The 2021-22 annual report of the Bank for International Settlements was published Sunday --

-- and affirms in passing that the bank's level of gold swaps as of March 31 was 358 tonnes, very close to the estimate of March 31 swaps that was calculated by GATA and reported two weeks ago: about 360 tonnes:

The bank's swaps total appears on Page 179 of the annual report, which is Page 182 of the PDF copy linked above.

The bank's confirmation of GATA's calculation for the March gold swaps provides confidence that GATA's monthly estimates of the swaps, which long have been calculated by GATA from the bank's monthly statements -- not provided candidly and directly by the bank itself -- are generally accurate.

At the moment it seems that a downward trend is in place as the swaps have been declining for months.

The annual report also confirms that the BIS has sold none of its own gold, which remains at 102 tonnes. The report shows that the largest contributor to the bank's Comprehensive Income in 2021-22 of SDR 918 million (where SDR means “International Monetary Fund Special Drawing Rights") resulted from the gain on those 102 tonnes, due to the increase in the gold price over the year. This gain on gold contributed SDR 682 million or 74% of the bank's total income. 

Given gold's continuing importance to the bank's annual financial results, the information provided about the bank's dealings in gold is inadequate, since 358 tonnes of swapped gold involve a huge amount of money and the bank provides no explanation for the swaps. 

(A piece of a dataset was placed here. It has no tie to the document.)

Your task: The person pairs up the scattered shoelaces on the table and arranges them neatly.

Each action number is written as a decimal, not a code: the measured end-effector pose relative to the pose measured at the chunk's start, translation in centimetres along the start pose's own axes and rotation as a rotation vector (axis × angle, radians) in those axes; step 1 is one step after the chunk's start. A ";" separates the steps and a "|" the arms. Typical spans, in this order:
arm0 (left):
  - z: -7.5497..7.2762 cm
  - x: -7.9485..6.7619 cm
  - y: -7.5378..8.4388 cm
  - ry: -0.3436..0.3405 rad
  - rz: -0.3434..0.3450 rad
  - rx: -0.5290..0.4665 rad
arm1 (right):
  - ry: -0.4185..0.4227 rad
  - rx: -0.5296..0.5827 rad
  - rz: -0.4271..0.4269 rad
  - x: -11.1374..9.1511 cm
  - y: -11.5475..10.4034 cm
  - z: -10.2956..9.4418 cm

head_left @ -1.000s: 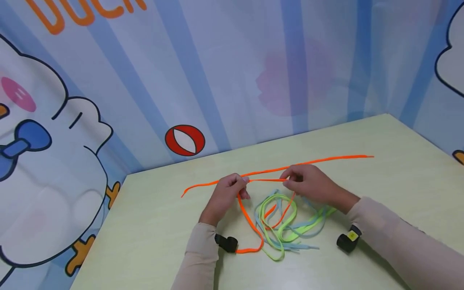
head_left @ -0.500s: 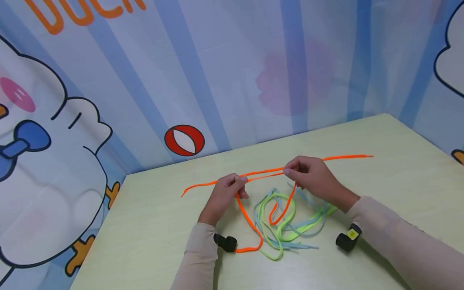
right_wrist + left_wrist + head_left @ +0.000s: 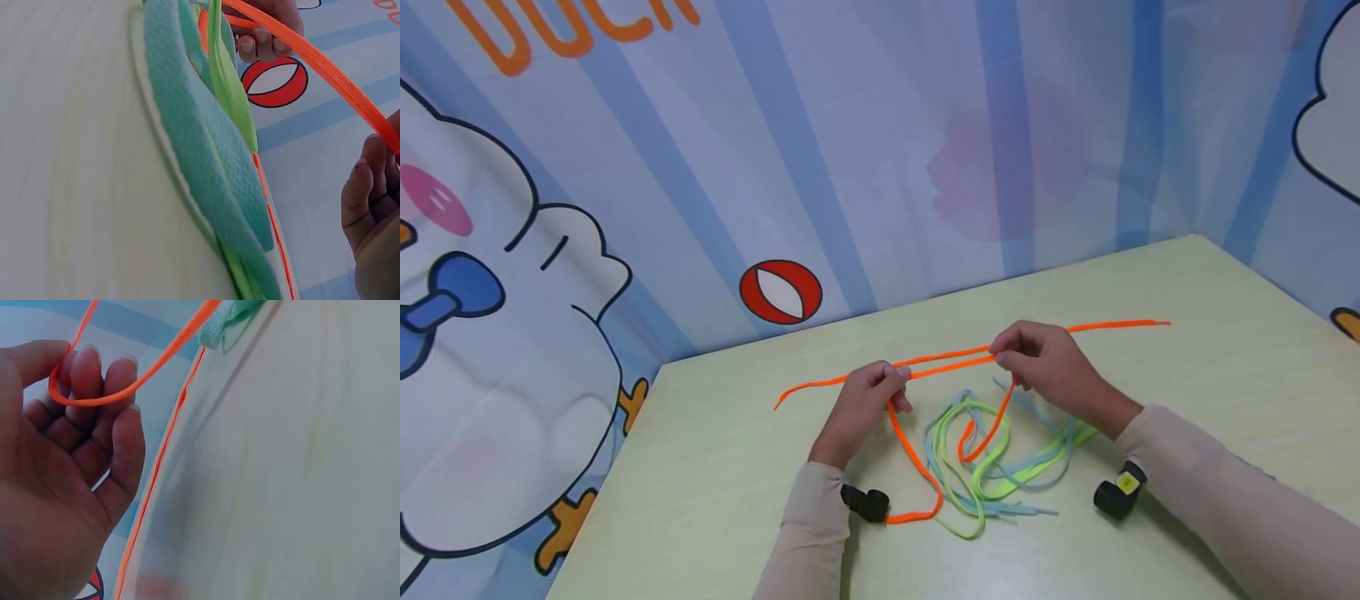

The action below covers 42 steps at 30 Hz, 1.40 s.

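Two hands, left (image 3: 872, 400) and right (image 3: 1048, 362), both pinching one orange lace (image 3: 951, 367), a straight span of it between them above the desk (image 3: 700, 500). Its left tail hangs down beside the left wrist camera (image 3: 868, 505); its right tail drops onto a loose tangle of green lacing (image 3: 1000, 492) and light-blue lacing (image 3: 1022, 509), piece count unclear. One second orange lace (image 3: 1116, 324), lying nearly straight behind the hands. One backdrop (image 3: 910, 167), striped blue, with a printed red-and-white ball (image 3: 780, 292).
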<state>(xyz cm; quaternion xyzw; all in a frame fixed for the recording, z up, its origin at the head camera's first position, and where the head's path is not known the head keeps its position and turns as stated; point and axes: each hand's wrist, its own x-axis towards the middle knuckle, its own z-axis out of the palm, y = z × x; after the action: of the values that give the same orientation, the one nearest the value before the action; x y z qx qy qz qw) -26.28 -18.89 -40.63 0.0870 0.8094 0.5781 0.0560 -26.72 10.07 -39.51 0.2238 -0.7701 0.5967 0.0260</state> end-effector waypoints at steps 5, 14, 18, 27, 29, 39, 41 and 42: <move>0.0 -0.1 -0.1 0.003 -0.003 0.007 | 0.006 -0.014 0.007 0.0 0.0 0.0; -0.2 -0.4 0.1 -0.001 0.006 -0.018 | 0.027 -0.037 0.013 0.3 -0.1 -0.5; -0.4 -0.4 0.1 -0.006 0.019 -0.046 | 0.041 -0.026 0.004 0.4 -0.3 -0.9; -0.7 -0.4 -0.2 0.018 0.048 -0.132 | 0.061 0.005 -0.002 0.4 -0.6 -1.5; -0.8 -0.4 -0.2 0.025 0.048 -0.148 | 0.061 0.007 -0.006 0.4 -0.7 -1.6; -1.2 -0.2 0.0 0.061 0.043 -0.184 | 0.090 0.014 -0.019 0.5 -0.9 -2.6; -1.2 -0.2 0.1 0.066 0.049 -0.186 | 0.097 0.021 -0.017 0.5 -0.9 -2.7; -1.2 -0.3 0.1 0.069 0.050 -0.189 | 0.101 0.023 -0.017 0.5 -0.9 -2.8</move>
<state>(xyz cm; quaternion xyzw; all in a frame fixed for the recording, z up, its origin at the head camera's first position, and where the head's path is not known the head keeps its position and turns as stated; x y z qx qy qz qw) -26.25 -20.05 -40.14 0.0816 0.7503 0.6557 0.0215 -27.47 12.36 -37.70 0.2004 -0.7589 0.6160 0.0674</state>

The annual report also discloses the level of earmarked gold held via the BIS. This is gold in allocated accounts and comprises specific gold bars deposited with the BIS on a custody basis. The report says the BIS holds 378 tonnes of earmarked gold on behalf of other central banks. This compares to 390 tonnes held a year earlier. As the BIS does not have its own gold vaults, it can be safely assumed that this gold is deposited in earmarked accounts at major central banks in gold trading centers, like New York.

The report has a surprising lack of information on the approach of the BIS toward the Russian central bank. This seems ironic insofar as the report was published on a day when several Western countries announced that importing Russian gold was to be banned. 

There is no official statement from the BIS confirming whether the bank has imposed its own sanctions against the Russian central bank. On Page 129 of the annual report the BIS confirms that the Russian central bank remains a member. Ordinary accountability in an annual report might call for clarifying the BIS' relationship with Russia's central bank.


Robert Lambourne is a retired business executive in the United Kingdom who consults with GATA about the involvement of the Bank for International Settlements in the gold market.